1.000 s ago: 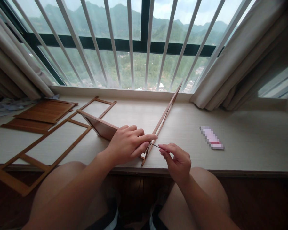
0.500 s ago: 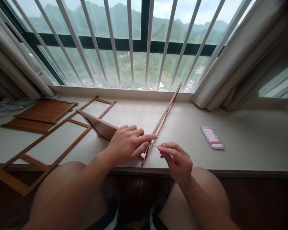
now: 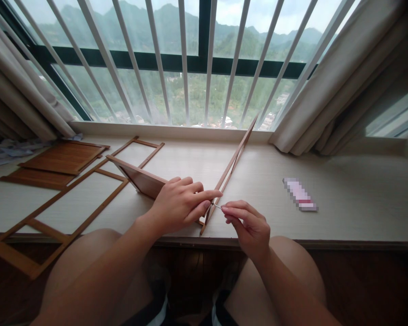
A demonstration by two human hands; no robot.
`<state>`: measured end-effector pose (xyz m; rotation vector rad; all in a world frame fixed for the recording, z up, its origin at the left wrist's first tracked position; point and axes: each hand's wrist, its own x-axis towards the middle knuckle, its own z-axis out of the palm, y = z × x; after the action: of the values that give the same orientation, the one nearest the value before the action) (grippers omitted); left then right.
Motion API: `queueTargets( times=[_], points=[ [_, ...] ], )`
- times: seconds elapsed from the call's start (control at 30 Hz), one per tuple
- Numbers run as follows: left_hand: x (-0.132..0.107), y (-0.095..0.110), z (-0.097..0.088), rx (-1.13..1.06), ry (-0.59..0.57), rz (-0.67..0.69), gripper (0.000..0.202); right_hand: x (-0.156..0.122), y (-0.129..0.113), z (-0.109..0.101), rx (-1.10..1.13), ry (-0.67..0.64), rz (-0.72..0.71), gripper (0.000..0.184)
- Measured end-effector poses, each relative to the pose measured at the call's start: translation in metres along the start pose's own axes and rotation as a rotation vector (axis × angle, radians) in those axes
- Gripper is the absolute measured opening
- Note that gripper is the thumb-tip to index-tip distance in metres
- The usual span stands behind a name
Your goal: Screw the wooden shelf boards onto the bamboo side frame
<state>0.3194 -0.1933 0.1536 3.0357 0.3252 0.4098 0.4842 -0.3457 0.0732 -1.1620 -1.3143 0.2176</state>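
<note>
A wooden panel (image 3: 139, 179) stands tilted on edge, meeting a slim wooden frame (image 3: 236, 156) that stands on its side, its far end toward the window. My left hand (image 3: 178, 203) is closed over the corner where they meet, index finger stretched across the frame's top. Between thumb and fingertips, my right hand (image 3: 251, 226) pinches a thin metal rod (image 3: 217, 206). The rod's far end points into the frame right by my left thumb; its tip is hidden, so I cannot tell what it engages.
To the left, a ladder-like wooden frame (image 3: 98, 210) lies partly over the ledge's (image 3: 347, 199) front edge. Stacked wooden panels (image 3: 64, 158) lie beyond it, near crumpled papers (image 3: 17, 148). A blurred-out pink item (image 3: 299, 195) lies at right. Curtains (image 3: 326, 90) flank the barred window.
My right hand has shifted very slightly left with the rod. My left hand and the wooden parts keep their places.
</note>
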Motion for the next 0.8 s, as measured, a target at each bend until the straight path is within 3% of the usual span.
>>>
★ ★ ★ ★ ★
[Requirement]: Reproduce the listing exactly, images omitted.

[Solved exercise]:
1.000 s ago: 
0.500 s ago: 
now: 
A demonstration by two human hands; no robot.
`<state>`: measured end-effector pose (xyz m; rotation vector rad; all in a world frame fixed for the recording, z up, its origin at the left wrist's first tracked position; point and axes: each hand's wrist, its own x-axis towards the middle knuckle, its own z-axis out of the palm, y = z × x; after the action: of the values that give the same orientation, the one nearest the value before the action) (grippers omitted); left then right.
Motion API: `queueTargets( times=[_], points=[ [_, ...] ], )`
- times: seconds elapsed from the call's start (control at 30 Hz), one per tuple
- Numbers run as follows: left_hand: x (-0.132..0.107), y (-0.095..0.110), z (-0.097..0.088), rx (-1.13..1.06), ry (-0.59..0.57), rz (-0.67..0.69), gripper (0.000..0.202); right_hand: x (-0.156..0.122), y (-0.129..0.113), z (-0.109..0.101), rx (-1.10..1.13), ry (-0.67..0.64), rz (-0.72..0.71), gripper (0.000..0.184)
- Measured end-effector poses, each relative to the pose measured at the call's start: translation in metres along the start pose's own axes and rotation as a rotation vector (axis × angle, radians) in those axes
- Gripper is the absolute measured opening
- Note that gripper is the thumb-tip to index-tip distance in metres
- The usual span stands behind a name
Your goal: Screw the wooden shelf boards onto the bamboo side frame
<state>0.3194 -0.1933 0.1536 3.0357 0.3252 0.4098 0.4842 -0.3457 0.0732 -1.1620 -1.3143 0.2176</state>
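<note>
A wooden panel (image 3: 139, 179) stands tilted on edge, meeting a slim wooden frame (image 3: 236, 156) that stands on its side, its far end toward the window. My left hand (image 3: 178, 203) is closed over the corner where they meet, index finger stretched across the frame's top. Between thumb and fingertips, my right hand (image 3: 251, 226) pinches a thin metal rod (image 3: 217, 206). The rod's far end points into the frame right by my left thumb; its tip is hidden, so I cannot tell what it engages.
To the left, a ladder-like wooden frame (image 3: 98, 210) lies partly over the ledge's (image 3: 347, 199) front edge. Stacked wooden panels (image 3: 64, 158) lie beyond it, near crumpled papers (image 3: 17, 148). A blurred-out pink item (image 3: 299, 195) lies at right. Curtains (image 3: 326, 90) flank the barred window.
My right hand has shifted very slightly left with the rod. My left hand and the wooden parts keep their places.
</note>
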Motion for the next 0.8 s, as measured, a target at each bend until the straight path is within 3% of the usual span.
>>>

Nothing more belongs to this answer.